Children need to be taught about online safety – but we must also develop internet content specifically for children to give them opportunities to use the internet in creative and innovative ways, writes Simon Grehan.

HOMER SIMPSON FAMOUSLY toasted alcohol as being the cause of, and solution to, all of life’s problems.

Replace the word ‘alcohol’ with ‘internet’ and you get a nice overview of the public discourse about children and the internet in Ireland.

The Good

On one side, we have the massive potential inherent in the vast cities of information that Google organises and serves up to us. There are no limits nowadays, no topic is so obscure that you can’t find volumes of information about it instantly online. Everyone can follow their interests and become an expert.

Then there are Twitter and Facebook, with their posts and hashtags, solving that long-standing problem of disenfranchised youth. Children can engage in foreign policy debates with Barack Obama, give The Artic Monkeys feedback on their latest album, share ideas with like-minded compadres, and mobilise themselves to protest against injustice without leaving the house. And it’s nearly all free.

That’s not to mention how they can use their phones to make films, their tablets to make albums, and apps to make… other apps. They can create businesses, works of art, and useful services without having to serve long apprenticeships learning how to use the tools of their craft. In fact, their creativity and innovation will, in the long run, provide for our pensions and repay our national debt.

The Bad

But on the other hand, there are paedophiles, pornography, and spying. Companies are tracking everything we do online, profiling us and selling our information – and governments are doing something similar. Wolves in sheep’s clothing are stalking our children. It is easier to find videos of people having sex than it is to find what you need to do your history homework (and, even if you could find what you were looking for , the chances are it wouldn’t be accurate).

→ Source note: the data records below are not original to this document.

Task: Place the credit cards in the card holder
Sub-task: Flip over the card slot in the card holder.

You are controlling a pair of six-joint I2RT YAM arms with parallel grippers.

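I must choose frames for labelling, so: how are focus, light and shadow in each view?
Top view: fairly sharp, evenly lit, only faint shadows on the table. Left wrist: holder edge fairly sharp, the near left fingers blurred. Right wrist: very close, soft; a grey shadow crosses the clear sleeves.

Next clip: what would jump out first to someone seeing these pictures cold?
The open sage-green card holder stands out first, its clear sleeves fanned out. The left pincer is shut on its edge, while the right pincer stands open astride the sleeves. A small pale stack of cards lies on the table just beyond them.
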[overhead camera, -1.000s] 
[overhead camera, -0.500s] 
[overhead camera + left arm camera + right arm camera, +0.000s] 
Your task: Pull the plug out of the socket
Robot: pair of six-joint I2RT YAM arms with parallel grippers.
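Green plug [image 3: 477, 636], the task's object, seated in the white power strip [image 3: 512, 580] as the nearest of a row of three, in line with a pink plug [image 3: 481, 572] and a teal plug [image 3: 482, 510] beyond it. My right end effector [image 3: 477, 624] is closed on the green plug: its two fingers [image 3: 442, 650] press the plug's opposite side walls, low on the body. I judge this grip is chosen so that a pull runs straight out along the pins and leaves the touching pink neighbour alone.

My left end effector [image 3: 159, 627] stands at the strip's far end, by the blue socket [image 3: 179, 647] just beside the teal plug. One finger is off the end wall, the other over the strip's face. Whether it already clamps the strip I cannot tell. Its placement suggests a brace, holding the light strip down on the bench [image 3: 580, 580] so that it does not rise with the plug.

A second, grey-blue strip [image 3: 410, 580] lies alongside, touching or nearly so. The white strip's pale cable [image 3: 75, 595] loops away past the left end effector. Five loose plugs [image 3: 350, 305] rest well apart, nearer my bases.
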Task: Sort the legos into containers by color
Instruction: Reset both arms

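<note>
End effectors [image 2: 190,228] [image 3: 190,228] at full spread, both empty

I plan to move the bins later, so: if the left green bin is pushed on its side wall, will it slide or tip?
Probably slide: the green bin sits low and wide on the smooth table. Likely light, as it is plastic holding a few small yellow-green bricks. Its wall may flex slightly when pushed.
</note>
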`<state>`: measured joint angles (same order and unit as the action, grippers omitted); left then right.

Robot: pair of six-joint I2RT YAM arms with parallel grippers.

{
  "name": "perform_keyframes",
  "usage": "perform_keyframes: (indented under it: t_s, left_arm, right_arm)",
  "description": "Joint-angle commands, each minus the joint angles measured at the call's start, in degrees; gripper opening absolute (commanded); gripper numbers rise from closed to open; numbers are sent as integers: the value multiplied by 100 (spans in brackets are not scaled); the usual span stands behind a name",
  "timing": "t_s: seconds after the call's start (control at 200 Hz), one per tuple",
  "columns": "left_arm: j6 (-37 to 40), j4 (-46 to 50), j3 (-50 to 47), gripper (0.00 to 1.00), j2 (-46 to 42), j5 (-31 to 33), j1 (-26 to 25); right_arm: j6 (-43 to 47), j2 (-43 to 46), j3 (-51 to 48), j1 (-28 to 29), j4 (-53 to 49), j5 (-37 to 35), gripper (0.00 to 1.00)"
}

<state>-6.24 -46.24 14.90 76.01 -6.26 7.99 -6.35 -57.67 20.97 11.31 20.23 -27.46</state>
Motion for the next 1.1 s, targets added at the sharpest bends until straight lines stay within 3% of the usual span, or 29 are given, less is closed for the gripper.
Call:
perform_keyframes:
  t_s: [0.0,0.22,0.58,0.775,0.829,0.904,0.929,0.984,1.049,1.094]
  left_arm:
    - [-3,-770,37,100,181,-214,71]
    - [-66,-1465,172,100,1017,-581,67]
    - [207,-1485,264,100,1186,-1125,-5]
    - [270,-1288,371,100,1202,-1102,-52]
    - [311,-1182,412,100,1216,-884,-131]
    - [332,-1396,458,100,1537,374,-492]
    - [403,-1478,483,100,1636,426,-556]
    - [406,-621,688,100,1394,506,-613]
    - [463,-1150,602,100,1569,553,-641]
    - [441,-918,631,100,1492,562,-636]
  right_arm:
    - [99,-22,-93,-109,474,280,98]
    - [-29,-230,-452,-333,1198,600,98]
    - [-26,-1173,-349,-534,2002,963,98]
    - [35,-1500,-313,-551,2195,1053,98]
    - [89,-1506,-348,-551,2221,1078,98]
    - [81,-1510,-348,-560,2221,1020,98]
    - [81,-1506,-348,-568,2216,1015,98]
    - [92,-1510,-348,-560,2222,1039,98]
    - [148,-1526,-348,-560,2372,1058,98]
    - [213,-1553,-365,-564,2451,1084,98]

What about the constant negativity and cyber-bullies chipping away at the fragile confidence of youth? The way so many of us ignore or uncomfortably laugh along with the trolls, rather than stick our heads above the parapets for fear that we might be their next target?

The Ugly

The problem with any public debate can be that extreme views are exaggerated and, therefore, policy is formed in a panic. Hard facts are few and far between, myths and misinformation abound. Fear can easily be stoked up by vested interests and it usually wins out.

In Ireland, fear has won out so far. According to EU Kids Online research, children in Ireland are what they call ‘low risk low access’. They use the internet less, they engage in a narrower range of less creative activities, and have fewer digital skills than their European counterparts. At the same time they are more likely to have restrictions placed on their internet use by both technical measures and rules at home and at school. Despite them spending less time online and having high level of parental mediation, they are more likely to consider themselves to be addicted to the internet and to be upset when they encounter risk.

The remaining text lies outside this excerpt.